What Happens Next: The Reality Check
Don't expect to see a dodo in a zoo next week. We’re still years, likely over a decade, away from a living breathing bird. Sequencing the genome was the easy part. Successfully editing those germ cells and getting them to produce a viable chick is a monumental hurdle that has never been cleared in this specific way.
But the momentum is real.
The investment is there. The interest is there. And the dodo, a bird that has been dead for centuries, is suddenly the center of a high-tech arms race to redefine what "extinct" even means.
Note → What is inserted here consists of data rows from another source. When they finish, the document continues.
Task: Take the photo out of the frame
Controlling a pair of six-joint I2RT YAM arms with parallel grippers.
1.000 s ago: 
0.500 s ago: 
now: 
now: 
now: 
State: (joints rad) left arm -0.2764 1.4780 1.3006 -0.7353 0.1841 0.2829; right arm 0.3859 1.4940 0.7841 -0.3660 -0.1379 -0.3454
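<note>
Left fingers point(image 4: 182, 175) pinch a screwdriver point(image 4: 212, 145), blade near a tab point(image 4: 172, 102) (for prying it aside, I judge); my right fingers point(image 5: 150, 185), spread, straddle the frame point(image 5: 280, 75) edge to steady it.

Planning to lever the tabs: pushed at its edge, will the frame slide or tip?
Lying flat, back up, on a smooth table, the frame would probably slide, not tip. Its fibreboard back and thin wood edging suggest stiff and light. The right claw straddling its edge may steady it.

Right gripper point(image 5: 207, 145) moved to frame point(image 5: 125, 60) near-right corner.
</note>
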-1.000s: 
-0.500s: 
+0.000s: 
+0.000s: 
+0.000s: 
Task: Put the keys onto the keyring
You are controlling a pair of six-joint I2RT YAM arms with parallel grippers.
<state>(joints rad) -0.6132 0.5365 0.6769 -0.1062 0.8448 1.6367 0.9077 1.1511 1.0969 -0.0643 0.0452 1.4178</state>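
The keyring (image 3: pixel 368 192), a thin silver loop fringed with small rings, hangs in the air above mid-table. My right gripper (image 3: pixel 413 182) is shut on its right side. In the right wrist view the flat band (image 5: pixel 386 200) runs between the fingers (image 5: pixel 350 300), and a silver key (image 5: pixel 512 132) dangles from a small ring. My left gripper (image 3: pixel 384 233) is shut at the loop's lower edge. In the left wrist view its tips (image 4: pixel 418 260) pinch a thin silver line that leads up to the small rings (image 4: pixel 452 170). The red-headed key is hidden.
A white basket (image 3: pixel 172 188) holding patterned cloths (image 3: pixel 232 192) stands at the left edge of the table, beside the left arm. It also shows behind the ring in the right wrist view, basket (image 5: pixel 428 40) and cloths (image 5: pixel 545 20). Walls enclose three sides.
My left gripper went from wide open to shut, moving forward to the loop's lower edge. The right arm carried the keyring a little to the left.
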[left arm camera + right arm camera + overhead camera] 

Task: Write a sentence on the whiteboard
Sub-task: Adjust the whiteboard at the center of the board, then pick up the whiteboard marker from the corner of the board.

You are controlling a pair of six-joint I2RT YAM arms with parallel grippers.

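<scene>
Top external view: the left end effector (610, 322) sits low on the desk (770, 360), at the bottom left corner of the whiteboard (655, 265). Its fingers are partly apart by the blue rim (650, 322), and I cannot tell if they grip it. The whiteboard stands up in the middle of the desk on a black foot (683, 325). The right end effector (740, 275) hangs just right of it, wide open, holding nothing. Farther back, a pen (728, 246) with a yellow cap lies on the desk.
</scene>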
If you want to stay ahead of this, you should keep an eye on the progress of the "avian de-extinction" pipeline at Colossal. They are the ones holding the keys right now. You can also look into the work of Revive & Restore, a nonprofit that has been championing these types of "genetic rescue" projects long before they were trendy.
How to Follow the Science
- Monitor the Mauritius Wildlife Foundation: They are the ones on the ground doing the actual habitat restoration. Without them, the dodo has no home.
- Read "How to Clone a Mammoth" by Beth Shapiro: It’s the best book on the subject, and it explains the "why" and "how" without the hype.
- Track CRISPR advancements: Since bringing back the dodo bird relies entirely on gene editing, any breakthrough in CRISPR-Cas9 or similar tools is a step closer to the bird's return.
It's a wild time to be interested in biology. We’re watching the line between history and the future get very, very blurry.